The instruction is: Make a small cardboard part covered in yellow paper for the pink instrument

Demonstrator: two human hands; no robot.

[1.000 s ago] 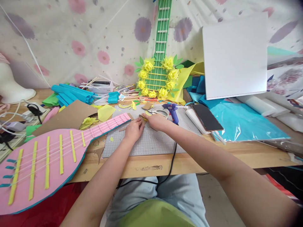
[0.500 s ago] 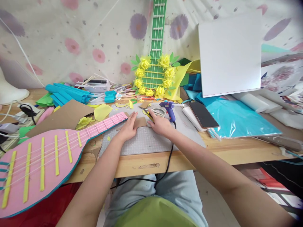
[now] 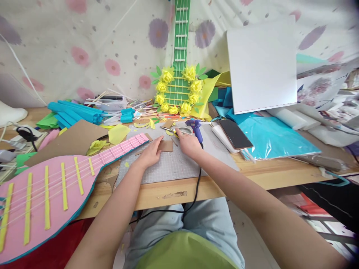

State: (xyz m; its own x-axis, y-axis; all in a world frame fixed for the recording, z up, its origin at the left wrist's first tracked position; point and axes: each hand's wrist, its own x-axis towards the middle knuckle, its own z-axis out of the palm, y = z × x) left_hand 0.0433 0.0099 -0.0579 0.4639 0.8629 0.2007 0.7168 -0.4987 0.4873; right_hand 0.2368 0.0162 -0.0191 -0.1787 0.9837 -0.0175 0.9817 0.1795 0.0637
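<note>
My left hand [image 3: 150, 152] lies on the grey cutting mat [image 3: 179, 168], its fingers together over the left part of a small brown cardboard piece [image 3: 167, 146]. To its right, my right hand [image 3: 188, 144] reaches to the yellow-handled scissors [image 3: 168, 129], fingertips at the handle; whether they grip it is too small to tell. A roll of tape [image 3: 185, 130] sits just behind that hand, and a purple glue gun [image 3: 195, 129] stands beside it. The pink cardboard instrument [image 3: 56, 194] with yellow strips lies left, its neck end near my left hand.
A green instrument with yellow flowers [image 3: 179, 89] leans at the back. A dark phone [image 3: 235, 133], blue wrapped sheets [image 3: 276, 138] and a white board [image 3: 262, 67] are at the right. Brown cardboard [image 3: 75, 140] lies left. The glue gun's black cable hangs over the table edge.
My right hand and the scissors have moved slightly away from the cardboard piece, and the scissors lie flatter, pointing left. My left hand stays by the cardboard. The view has shifted slightly.
</note>
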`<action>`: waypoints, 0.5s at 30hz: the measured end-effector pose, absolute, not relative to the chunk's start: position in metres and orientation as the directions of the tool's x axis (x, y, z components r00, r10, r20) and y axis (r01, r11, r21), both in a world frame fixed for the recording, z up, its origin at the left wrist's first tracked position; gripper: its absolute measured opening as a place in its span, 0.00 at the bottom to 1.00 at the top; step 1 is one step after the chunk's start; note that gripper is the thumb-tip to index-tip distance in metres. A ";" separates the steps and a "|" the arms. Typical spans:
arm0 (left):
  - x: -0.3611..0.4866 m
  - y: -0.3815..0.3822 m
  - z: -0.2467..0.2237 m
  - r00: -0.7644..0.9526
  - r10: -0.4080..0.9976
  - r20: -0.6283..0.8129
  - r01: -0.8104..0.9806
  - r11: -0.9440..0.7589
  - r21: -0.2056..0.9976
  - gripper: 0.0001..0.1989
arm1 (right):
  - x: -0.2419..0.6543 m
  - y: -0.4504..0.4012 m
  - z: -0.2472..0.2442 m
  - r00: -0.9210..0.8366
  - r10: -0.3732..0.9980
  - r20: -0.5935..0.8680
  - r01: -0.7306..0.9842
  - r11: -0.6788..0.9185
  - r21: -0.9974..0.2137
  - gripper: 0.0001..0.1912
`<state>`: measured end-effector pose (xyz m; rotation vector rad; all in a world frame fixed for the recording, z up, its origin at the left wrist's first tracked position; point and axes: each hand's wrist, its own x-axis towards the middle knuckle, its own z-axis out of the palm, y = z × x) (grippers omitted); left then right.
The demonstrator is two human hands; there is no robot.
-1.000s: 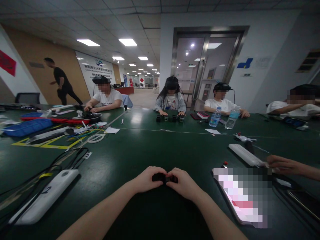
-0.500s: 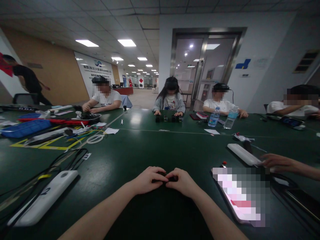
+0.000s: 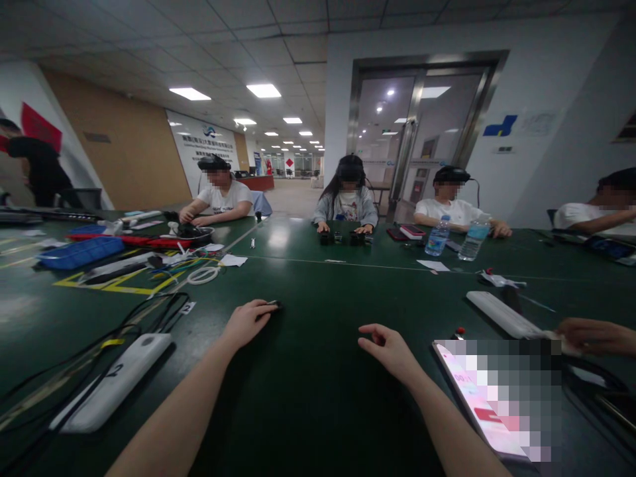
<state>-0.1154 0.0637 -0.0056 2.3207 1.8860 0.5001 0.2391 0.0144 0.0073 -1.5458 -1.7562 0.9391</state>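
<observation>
- The left hand (image 3: 244, 324) is held at 11 o'clock above the dark green desk (image 3: 318, 404). Its fingers (image 3: 263, 307) are closed on a small dark object (image 3: 274, 305), too small for its kind to be told.
- The right hand (image 3: 388, 349) is held at 1 o'clock. Its fingers (image 3: 370, 334) are loosely curled and open, and nothing is seen held by them.
- A white power strip (image 3: 116, 384) marked 2 is placed at 10 o'clock, with black cables (image 3: 144, 324) trailing beside it.
- A phone (image 3: 487, 397) lies at 2 o'clock, and a co-worker's hand (image 3: 593, 334) is placed at 3 o'clock beyond it.
- The small object could be dropped if the grip were relaxed, and could then be lost against the dark desk.
- The phone could be knocked if the right hand were swung outward.
</observation>
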 end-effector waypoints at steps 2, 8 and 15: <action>-0.136 0.067 -0.007 -0.074 0.982 0.176 0.960 0.022 0.279 0.19 | 0.239 0.015 0.006 -0.124 0.992 -0.023 0.564 0.051 -0.824 0.18; -0.164 0.064 -0.010 -0.596 0.787 0.162 0.781 0.520 0.346 0.21 | 0.243 0.017 0.000 -0.087 0.995 -0.045 0.571 0.013 -0.821 0.15; -0.166 0.063 -0.015 -0.694 0.696 0.186 0.703 0.598 0.386 0.21 | 0.246 0.020 -0.005 -0.096 0.995 -0.013 0.577 0.045 -0.816 0.16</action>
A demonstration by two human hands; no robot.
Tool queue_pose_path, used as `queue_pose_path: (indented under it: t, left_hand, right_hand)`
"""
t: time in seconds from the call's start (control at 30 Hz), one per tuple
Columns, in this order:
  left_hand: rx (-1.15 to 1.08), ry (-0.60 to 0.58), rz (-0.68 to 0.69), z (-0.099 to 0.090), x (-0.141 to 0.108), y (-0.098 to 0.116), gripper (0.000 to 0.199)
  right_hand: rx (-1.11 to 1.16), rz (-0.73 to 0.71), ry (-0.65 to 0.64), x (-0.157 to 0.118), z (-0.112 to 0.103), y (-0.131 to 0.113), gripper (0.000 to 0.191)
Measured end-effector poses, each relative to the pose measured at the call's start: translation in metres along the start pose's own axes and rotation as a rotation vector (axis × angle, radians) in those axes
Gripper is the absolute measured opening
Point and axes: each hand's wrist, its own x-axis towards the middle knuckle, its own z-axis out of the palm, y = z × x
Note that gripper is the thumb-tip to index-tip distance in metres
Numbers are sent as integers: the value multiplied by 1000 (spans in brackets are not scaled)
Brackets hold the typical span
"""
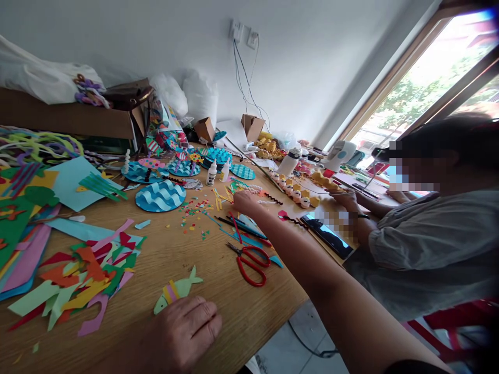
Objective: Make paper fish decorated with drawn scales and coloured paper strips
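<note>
My left hand (191, 330) rests on the near part of the table, fingers curled, against the lower edge of a light green paper fish (180, 289) with yellow and purple stripes. Whether its hidden fingertips grip the fish cannot be made out. My right arm stretches forward across the table, and my right hand (245, 202) is over small paper pieces beside yellow strips (223, 197); its fingertips are too small and hidden to read. Between the hands lie red-handled scissors (253, 265), dark pens (244, 226) and blue paper strips (255, 242).
Paper scraps (89, 275) are heaped at left. Blue wavy discs (160, 196), glue bottles (211, 173) and a confetti-like scatter (195, 209) lie beyond. At right, a person (436, 228) sits beside a phone (326, 236) and a row of small figures (294, 191).
</note>
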Motion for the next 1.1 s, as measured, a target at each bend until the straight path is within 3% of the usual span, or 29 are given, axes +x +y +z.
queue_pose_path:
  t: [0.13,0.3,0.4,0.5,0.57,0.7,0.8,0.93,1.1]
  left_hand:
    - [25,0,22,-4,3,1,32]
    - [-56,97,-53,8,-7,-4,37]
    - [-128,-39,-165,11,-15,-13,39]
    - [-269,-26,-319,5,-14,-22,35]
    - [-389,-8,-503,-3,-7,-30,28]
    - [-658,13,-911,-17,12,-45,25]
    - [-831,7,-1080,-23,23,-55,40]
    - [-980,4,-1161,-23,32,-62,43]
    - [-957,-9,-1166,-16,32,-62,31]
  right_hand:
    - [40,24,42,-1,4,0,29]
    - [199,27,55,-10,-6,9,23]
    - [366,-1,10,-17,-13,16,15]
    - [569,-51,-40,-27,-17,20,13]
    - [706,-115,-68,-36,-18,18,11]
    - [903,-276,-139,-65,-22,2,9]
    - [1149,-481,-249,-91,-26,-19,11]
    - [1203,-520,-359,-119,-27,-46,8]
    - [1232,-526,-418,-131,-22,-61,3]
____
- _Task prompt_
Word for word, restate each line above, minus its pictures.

- _Written solution_
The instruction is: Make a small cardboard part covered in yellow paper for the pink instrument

Demonstrator: two human hands; no robot.

[1.000 s ago] 
[0.500 s ago] 
[now] 

State: (xyz m; its own x-axis, y-axis; all in a world frame fixed for the recording, z up, its origin at the left wrist's first tracked position; point and axes: each hand's wrist, its own x-axis towards the middle knuckle, its own z-axis out of the palm, y = z × x) left_hand 0.0433 0.0099 -0.0579 0.4639 0.8629 0.2007 0.7168 -0.4987 0.4873; right_hand 0.2368 0.0162 -0.0191 -0.1787 0.9837 -0.0175 0.9817 0.1795 0.0637
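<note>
My left hand [image 3: 150, 152] lies on the grey cutting mat [image 3: 179, 168], its fingers together over the left part of a small brown cardboard piece [image 3: 167, 146]. To its right, my right hand [image 3: 188, 144] reaches to the yellow-handled scissors [image 3: 168, 129], fingertips at the handle; whether they grip it is too small to tell. A roll of tape [image 3: 185, 130] sits just behind that hand, and a purple glue gun [image 3: 195, 129] stands beside it. The pink cardboard instrument [image 3: 56, 194] with yellow strips lies left, its neck end near my left hand.
A green instrument with yellow flowers [image 3: 179, 89] leans at the back. A dark phone [image 3: 235, 133], blue wrapped sheets [image 3: 276, 138] and a white board [image 3: 262, 67] are at the right. Brown cardboard [image 3: 75, 140] lies left. The glue gun's black cable hangs over the table edge.
My right hand and the scissors have moved slightly away from the cardboard piece, and the scissors lie flatter, pointing left. My left hand stays by the cardboard. The view has shifted slightly.
</note>
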`<action>`: waypoints, 0.5s at 30hz: the measured end-effector pose, absolute, not relative to the chunk's start: position in metres and orientation as the directions of the tool's x axis (x, y, z components r00, r10, r20) and y axis (r01, r11, r21), both in a world frame fixed for the recording, z up, its origin at the left wrist's first tracked position; gripper: its absolute measured opening as a place in its span, 0.00 at the bottom to 1.00 at the top; step 1 is one step after the chunk's start; note that gripper is the thumb-tip to index-tip distance in metres. A ";" separates the steps and a "|" the arms. Typical spans:
arm0 (left):
  - x: -0.3611..0.4866 m
  - y: -0.3815..0.3822 m
  - z: -0.2467..0.2237 m
  - r00: -0.7644..0.9526
  - r10: -0.4080..0.9976
  - r20: -0.6283..0.8129
  - r01: -0.8104..0.9806
  - r11: -0.9440..0.7589
  - r21: -0.2056..0.9976
  - gripper: 0.0001..0.1989
arm1 (right):
  - x: -0.2419..0.6543 m
  - y: -0.4504..0.4012 m
  - z: -0.2472..0.2442 m
  - r00: -0.9210..0.8366
  - r10: -0.3732..0.9980
  - r20: -0.5935..0.8680
  - r01: -0.7306..0.9842
  - r11: -0.6788..0.9185
  - r21: -0.9974..0.2137
  - gripper: 0.0001..0.1912
`<state>`: measured end-effector pose (xyz m; rotation vector rad; all in a world frame fixed for the recording, z up, its origin at the left wrist's first tracked position; point and axes: each hand's wrist, its own x-axis towards the middle knuckle, its own z-axis out of the palm, y = z × x) (grippers omitted); left then right.
The demonstrator is two human hands; there is no robot.
-1.000s: 
-0.500s: 
+0.000s: 
<state>-0.1154 0.0637 -0.0056 2.3207 1.8860 0.5001 0.2391 0.0144 0.0073 -1.5458 -1.7562 0.9391</state>
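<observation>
- The left hand (image 3: 244, 324) is held at 11 o'clock above the dark green desk (image 3: 318, 404). Its fingers (image 3: 263, 307) are closed on a small dark object (image 3: 274, 305), too small for its kind to be told.
- The right hand (image 3: 388, 349) is held at 1 o'clock. Its fingers (image 3: 370, 334) are loosely curled and open, and nothing is seen held by them.
- A white power strip (image 3: 116, 384) marked 2 is placed at 10 o'clock, with black cables (image 3: 144, 324) trailing beside it.
- A phone (image 3: 487, 397) lies at 2 o'clock, and a co-worker's hand (image 3: 593, 334) is placed at 3 o'clock beyond it.
- The small object could be dropped if the grip were relaxed, and could then be lost against the dark desk.
- The phone could be knocked if the right hand were swung outward.
</observation>
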 end-effector waypoints at steps 2, 8 and 15: <action>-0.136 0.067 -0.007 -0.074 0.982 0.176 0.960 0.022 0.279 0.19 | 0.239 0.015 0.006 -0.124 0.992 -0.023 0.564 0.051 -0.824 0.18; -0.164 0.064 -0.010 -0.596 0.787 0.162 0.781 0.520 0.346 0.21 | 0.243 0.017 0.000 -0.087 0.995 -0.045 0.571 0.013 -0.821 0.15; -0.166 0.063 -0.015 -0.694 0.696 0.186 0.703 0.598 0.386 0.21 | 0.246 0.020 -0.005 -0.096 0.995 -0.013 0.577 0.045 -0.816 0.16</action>
A demonstration by two human hands; no robot.
Tool queue_pose_path, used as `queue_pose_path: (indented under it: t, left_hand, right_hand)`
"""
t: time in seconds from the call's start (control at 30 Hz), one per tuple
Columns, in this order:
  left_hand: rx (-1.15 to 1.08), ry (-0.60 to 0.58), rz (-0.68 to 0.69), z (-0.099 to 0.090), x (-0.141 to 0.108), y (-0.098 to 0.116), gripper (0.000 to 0.199)
  right_hand: rx (-1.11 to 1.16), rz (-0.73 to 0.71), ry (-0.65 to 0.64), x (-0.157 to 0.118), z (-0.112 to 0.103), y (-0.131 to 0.113), gripper (0.000 to 0.191)
Measured end-effector poses, each relative to the pose measured at the call's start: translation in metres along the start pose's own axes and rotation as a rotation vector (axis × angle, radians) in those axes
Gripper is the absolute measured opening
Point and axes: each hand's wrist, its own x-axis towards the middle knuckle, its own z-axis out of the palm, y = z × x
Note that gripper is the thumb-tip to index-tip distance in metres
Numbers are sent as integers: the value multiplied by 1000 (spans in brackets are not scaled)
Brackets hold the typical span
"""
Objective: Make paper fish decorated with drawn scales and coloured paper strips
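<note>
My left hand (191, 330) rests on the near part of the table, fingers curled, against the lower edge of a light green paper fish (180, 289) with yellow and purple stripes. Whether its hidden fingertips grip the fish cannot be made out. My right arm stretches forward across the table, and my right hand (245, 202) is over small paper pieces beside yellow strips (223, 197); its fingertips are too small and hidden to read. Between the hands lie red-handled scissors (253, 265), dark pens (244, 226) and blue paper strips (255, 242).
Paper scraps (89, 275) are heaped at left. Blue wavy discs (160, 196), glue bottles (211, 173) and a confetti-like scatter (195, 209) lie beyond. At right, a person (436, 228) sits beside a phone (326, 236) and a row of small figures (294, 191).
</note>
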Motion for the next 1.1 s, as measured, a target at each bend until the straight path is within 3% of the usual span, or 29 are given, axes +x +y +z.
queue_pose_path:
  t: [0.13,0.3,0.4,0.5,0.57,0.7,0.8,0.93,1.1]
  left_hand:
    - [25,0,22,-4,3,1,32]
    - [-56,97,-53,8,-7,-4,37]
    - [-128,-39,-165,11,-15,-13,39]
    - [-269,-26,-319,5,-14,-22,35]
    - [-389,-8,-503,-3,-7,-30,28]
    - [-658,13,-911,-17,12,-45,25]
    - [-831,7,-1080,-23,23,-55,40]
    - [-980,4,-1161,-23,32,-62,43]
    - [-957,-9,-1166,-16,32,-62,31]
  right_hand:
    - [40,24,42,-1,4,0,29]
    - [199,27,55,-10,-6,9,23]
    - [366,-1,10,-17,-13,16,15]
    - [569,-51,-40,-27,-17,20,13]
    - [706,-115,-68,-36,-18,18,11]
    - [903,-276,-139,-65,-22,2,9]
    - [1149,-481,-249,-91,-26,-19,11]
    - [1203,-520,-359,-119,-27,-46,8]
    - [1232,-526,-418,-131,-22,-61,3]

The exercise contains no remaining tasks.